WORK ITEM
Give back the data below exactly, with every line kept the same.

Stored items

§

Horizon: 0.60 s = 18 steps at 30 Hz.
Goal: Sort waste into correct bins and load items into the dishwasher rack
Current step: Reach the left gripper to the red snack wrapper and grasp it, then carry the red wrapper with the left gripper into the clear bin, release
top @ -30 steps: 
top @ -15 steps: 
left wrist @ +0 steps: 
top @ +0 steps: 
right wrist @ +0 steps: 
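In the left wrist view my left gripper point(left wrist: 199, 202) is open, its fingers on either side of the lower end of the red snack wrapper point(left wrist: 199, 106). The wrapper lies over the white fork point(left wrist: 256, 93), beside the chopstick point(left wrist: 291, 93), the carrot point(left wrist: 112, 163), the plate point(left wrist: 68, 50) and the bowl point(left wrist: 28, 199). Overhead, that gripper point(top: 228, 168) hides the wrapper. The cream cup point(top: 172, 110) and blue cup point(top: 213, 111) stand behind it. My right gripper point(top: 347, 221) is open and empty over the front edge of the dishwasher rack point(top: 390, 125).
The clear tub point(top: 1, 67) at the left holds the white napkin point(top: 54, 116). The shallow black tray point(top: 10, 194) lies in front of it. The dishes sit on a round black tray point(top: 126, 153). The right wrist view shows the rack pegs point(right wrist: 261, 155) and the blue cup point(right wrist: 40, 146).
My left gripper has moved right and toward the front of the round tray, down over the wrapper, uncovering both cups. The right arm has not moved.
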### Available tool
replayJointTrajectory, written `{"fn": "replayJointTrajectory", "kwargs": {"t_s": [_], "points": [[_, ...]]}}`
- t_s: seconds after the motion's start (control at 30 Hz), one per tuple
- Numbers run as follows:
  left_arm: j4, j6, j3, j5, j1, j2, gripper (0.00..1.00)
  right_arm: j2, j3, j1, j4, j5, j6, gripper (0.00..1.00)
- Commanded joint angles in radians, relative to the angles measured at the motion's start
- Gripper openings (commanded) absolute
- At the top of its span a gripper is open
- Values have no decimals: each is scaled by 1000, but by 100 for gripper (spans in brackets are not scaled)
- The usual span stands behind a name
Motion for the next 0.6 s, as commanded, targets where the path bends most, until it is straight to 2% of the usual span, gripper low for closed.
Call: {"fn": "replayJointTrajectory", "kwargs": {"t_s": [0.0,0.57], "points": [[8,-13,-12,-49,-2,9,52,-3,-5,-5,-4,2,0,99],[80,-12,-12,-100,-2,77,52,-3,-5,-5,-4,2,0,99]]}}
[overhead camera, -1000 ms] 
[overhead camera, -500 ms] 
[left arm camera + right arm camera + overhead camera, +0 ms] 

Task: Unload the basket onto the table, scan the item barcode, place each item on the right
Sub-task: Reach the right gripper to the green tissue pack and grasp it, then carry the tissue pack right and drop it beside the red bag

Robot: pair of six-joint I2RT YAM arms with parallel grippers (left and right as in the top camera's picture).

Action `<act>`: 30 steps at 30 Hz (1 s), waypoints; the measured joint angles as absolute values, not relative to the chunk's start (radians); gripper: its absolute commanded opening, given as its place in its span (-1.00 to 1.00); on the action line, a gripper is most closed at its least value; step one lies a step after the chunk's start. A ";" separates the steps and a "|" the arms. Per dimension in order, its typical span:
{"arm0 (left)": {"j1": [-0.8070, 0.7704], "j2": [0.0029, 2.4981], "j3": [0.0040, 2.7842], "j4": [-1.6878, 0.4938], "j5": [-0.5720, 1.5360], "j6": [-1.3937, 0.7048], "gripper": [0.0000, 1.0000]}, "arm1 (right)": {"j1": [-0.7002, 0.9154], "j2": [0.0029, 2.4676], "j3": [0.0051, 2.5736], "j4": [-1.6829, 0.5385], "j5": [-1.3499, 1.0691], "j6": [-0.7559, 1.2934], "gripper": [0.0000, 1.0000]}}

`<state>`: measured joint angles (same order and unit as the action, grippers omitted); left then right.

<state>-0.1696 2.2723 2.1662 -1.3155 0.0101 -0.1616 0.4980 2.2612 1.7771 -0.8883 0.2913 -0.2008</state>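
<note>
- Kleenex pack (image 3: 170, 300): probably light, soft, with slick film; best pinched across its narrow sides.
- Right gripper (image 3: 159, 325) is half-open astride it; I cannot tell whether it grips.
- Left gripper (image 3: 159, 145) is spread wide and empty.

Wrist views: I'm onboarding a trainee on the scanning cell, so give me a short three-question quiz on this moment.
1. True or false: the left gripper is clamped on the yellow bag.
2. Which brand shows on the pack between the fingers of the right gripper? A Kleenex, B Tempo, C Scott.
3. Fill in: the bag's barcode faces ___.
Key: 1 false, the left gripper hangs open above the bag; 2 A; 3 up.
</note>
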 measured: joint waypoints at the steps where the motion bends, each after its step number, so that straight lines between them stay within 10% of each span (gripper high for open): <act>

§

WRITTEN RESPONSE
Horizon: 0.60 s = 18 steps at 30 Hz.
Goal: Sort waste into correct bins and load items into the dishwasher rack
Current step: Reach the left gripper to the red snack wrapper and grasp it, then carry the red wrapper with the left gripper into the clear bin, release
top @ -30 steps: 
top @ -15 steps: 
left wrist @ +0 steps: 
top @ +0 steps: 
right wrist @ +0 steps: 
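In the left wrist view my left gripper point(left wrist: 199, 202) is open, its fingers on either side of the lower end of the red snack wrapper point(left wrist: 199, 106). The wrapper lies over the white fork point(left wrist: 256, 93), beside the chopstick point(left wrist: 291, 93), the carrot point(left wrist: 112, 163), the plate point(left wrist: 68, 50) and the bowl point(left wrist: 28, 199). Overhead, that gripper point(top: 228, 168) hides the wrapper. The cream cup point(top: 172, 110) and blue cup point(top: 213, 111) stand behind it. My right gripper point(top: 347, 221) is open and empty over the front edge of the dishwasher rack point(top: 390, 125).
The clear tub point(top: 1, 67) at the left holds the white napkin point(top: 54, 116). The shallow black tray point(top: 10, 194) lies in front of it. The dishes sit on a round black tray point(top: 126, 153). The right wrist view shows the rack pegs point(right wrist: 261, 155) and the blue cup point(right wrist: 40, 146).
My left gripper has moved right and toward the front of the round tray, down over the wrapper, uncovering both cups. The right arm has not moved.
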### Available tool
replayJointTrajectory, written `{"fn": "replayJointTrajectory", "kwargs": {"t_s": [_], "points": [[_, ...]]}}`
- t_s: seconds after the motion's start (control at 30 Hz), one per tuple
- Numbers run as follows:
  left_arm: j4, j6, j3, j5, j1, j2, gripper (0.00..1.00)
  right_arm: j2, j3, j1, j4, j5, j6, gripper (0.00..1.00)
- Commanded joint angles in radians, relative to the angles measured at the motion's start
- Gripper openings (commanded) absolute
- At the top of its span a gripper is open
- Values have no decimals: each is scaled by 1000, but by 100 for gripper (spans in brackets are not scaled)
- The usual span stands behind a name
Motion for the next 0.6 s, as commanded, targets where the path bends most, until it is straight to 2% of the usual span, gripper low for closed.
Call: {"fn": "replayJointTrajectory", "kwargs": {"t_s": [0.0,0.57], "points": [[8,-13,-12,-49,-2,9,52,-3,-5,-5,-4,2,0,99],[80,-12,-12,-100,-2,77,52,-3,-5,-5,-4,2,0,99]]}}
[overhead camera, -1000 ms] 
[overhead camera, -500 ms] 
[left arm camera + right arm camera + overhead camera, +0 ms] 

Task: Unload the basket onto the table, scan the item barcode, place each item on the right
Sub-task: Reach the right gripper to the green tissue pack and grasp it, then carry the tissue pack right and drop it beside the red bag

Robot: pair of six-joint I2RT YAM arms with parallel grippers (left and right as in the top camera's picture).

Action `<act>`: 30 steps at 30 Hz (1 s), waypoints; the measured joint angles as absolute values, not relative to the chunk's start (radians); gripper: its absolute commanded opening, given as its place in its span (-1.00 to 1.00); on the action line, a gripper is most closed at its least value; step one lies a step after the chunk's start. A ";" separates the steps and a "|" the arms. Per dimension in order, its typical span:
{"arm0 (left)": {"j1": [-0.8070, 0.7704], "j2": [0.0029, 2.4981], "j3": [0.0040, 2.7842], "j4": [-1.6878, 0.4938], "j5": [-0.5720, 1.5360], "j6": [-1.3937, 0.7048], "gripper": [0.0000, 1.0000]}, "arm1 (right)": {"j1": [-0.7002, 0.9154], "j2": [0.0029, 2.4676], "j3": [0.0051, 2.5736], "j4": [-1.6829, 0.5385], "j5": [-1.3499, 1.0691], "j6": [-0.7559, 1.2934], "gripper": [0.0000, 1.0000]}}

`<state>`: measured joint angles (same order and unit as the action, grippers omitted); left then right.

<state>-0.1696 2.2723 2.1662 -1.3155 0.0101 -0.1616 0.4980 2.2612 1.7771 -0.8883 0.2913 -0.2008</state>
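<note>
- Kleenex pack (image 3: 170, 300): probably light, soft, with slick film; best pinched across its narrow sides.
- Right gripper (image 3: 159, 325) is half-open astride it; I cannot tell whether it grips.
- Left gripper (image 3: 159, 145) is spread wide and empty.

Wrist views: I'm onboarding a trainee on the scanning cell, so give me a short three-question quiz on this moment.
1. True or false: the left gripper is clamped on the yellow bag.
2. Which brand shows on the pack between the fingers of the right gripper? A Kleenex, B Tempo, C Scott.
3. Fill in: the bag's barcode faces ___.
Key: 1 false, the left gripper hangs open above the bag; 2 A; 3 up.
</note>
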 measured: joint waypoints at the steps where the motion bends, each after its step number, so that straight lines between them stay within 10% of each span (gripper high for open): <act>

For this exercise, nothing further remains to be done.